Sono stato sicuramente fortunato, anche perché mi hanno affiancato dei capo ufficio d’eccezione, offrendomi grandi possibilità di crescita professionale, esperienze presso l’Istituto Archeologico Germanico di Roma, all’estero soprattutto a Berlino e alla Scuola di Archeologia Italiana di Atene. Ho avuto possibilità di studio che mi hanno appagato ed hanno dato un senso ai sacrifici ed alle privazioni che questa professione richiede.
E’ mia intenzione riprendere lo studio e l’approfondimento di questo sito ma in questa occasione è fondamentale sottolineare uno degli aspetti dolorosi di questo ambito, cioè l’archeologia dei clandestini. Crotone e la fascia geografica a nord della città, Stromboli e Cirò, sono bersagliate da scavi e commerci clandestini. La famosa museruola da cavallo, che dovrebbe provenire da Vigna Nuova ha sollevato dei dubbi tra gli archeologi, in quanto può un manufatto così importante provenire da questo santuario? Restano molti dubbi a riguardo in quanto è più lecito pensare che provenga dalla tomba di un cavaliere breto; il dibattito è sempre una possibilità che apre nuove indagini e consente alla ricerca di affacciarsi a nuovi scenari, finché non arriva la prova definitiva che non è sempre scontata.
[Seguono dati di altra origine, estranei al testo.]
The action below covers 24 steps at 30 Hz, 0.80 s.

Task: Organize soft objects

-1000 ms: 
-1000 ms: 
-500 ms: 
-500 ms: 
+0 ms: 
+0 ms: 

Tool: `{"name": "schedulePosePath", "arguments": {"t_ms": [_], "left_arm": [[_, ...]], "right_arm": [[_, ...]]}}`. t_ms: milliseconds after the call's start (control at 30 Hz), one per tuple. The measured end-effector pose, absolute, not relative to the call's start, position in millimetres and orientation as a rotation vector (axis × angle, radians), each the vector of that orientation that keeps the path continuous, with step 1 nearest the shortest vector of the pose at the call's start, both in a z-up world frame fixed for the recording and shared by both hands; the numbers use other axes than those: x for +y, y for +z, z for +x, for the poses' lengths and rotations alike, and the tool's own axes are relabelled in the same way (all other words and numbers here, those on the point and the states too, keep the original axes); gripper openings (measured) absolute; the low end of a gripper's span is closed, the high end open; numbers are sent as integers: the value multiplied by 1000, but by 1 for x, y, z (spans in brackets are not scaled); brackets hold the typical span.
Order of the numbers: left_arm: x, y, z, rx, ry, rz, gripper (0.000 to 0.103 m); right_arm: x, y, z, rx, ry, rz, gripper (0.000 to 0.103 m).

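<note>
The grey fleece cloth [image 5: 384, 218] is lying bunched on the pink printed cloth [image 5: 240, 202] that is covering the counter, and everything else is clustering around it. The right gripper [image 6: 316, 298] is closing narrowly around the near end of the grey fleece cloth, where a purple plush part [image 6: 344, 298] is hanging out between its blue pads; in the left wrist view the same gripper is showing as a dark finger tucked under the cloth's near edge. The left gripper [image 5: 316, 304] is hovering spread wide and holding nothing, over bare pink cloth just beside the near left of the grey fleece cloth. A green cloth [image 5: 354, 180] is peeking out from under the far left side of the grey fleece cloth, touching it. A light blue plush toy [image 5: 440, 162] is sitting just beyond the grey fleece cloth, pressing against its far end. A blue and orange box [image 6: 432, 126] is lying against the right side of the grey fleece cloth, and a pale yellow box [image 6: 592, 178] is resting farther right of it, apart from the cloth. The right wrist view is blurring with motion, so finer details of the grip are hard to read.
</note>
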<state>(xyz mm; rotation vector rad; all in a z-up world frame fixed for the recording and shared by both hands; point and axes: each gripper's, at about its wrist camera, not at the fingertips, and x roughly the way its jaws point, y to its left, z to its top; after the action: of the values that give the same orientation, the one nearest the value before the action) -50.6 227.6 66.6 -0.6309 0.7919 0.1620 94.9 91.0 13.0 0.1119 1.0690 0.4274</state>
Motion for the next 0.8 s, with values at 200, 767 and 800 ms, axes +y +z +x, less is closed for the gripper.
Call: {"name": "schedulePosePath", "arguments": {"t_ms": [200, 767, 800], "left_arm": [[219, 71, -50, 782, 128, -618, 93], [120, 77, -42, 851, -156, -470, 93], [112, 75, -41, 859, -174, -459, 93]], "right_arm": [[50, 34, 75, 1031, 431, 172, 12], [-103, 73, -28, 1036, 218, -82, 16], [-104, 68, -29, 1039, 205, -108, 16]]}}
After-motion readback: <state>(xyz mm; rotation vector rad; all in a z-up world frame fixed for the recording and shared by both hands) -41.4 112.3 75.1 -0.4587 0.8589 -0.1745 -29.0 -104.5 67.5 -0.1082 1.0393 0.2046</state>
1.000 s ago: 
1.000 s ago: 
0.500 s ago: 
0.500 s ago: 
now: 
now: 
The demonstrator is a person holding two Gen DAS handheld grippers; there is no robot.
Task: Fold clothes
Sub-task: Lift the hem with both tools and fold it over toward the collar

Assolutamente no, possono contribuire ma non in maniera determinante. I due ambiti, archeometria e scavo tradizionale, devono necessariamente andare sotto braccio. Entrambi gli aspetti dovrebbero fondersi, sarebbe auspicabile un dialogo più aperto tra il geologo e l’archeologo, tra paleontologo e fisico, questa dovrebbe essere la nuova metodologia da applicare. Lo scavo con il piccone e la pala resta il metodo più emozionante dal mio punto di vista, in quanto la manipolazione è fondamentale, senza sottovalutare nel contempo, il grande aiuto che offre oggi la tecnologia. In alcune zone come l’Etruria invece strumenti come il videoendoscopio, il teleradar o il telescopio restituiscono informazioni fondamentali, senza i quali strumenti risulterebbe arduo il lavoro archeologico.
La situazione attuale è discutibile ed è necessario sottolinearlo, pertanto prima di intraprendere questa strada è necessario votarsi al sacrificio, non solo per la ricerca sul terreno ma in primis per l’aspetto che riguarda lo studio. L’impegno deve essere forte dal punto di vista intellettivo, inoltre bisogna essere disposti a rinunciare a tante cose, anche alla famiglia in alcuni casi. Diciamo che svolgere la professione di Archeologo non è propriamente improvvisarsi Indiana Jones.
La formazione da privilegiare è quella classica, consiglierei di studiare Lettere Classiche, approfondire la storia e la filologia, in primis l’approfondimento filologico che, a mio avviso, è indispensabile e consente di essere un buon archeologo. Mi preme sottolineare che questa professione offre anche grandi vantaggi che riguardano il contatto con il territorio, con la terra e con la gente. Questi aspetti sono estremamente appaganti, infatti il contatto umano che avviene all’apertura di un cantiere o nel corso di una ricognizione è assolutamente straordinario ed i miei ricordi più belli sono legati a queste possibilità che la mia memoria conserva gelosamente.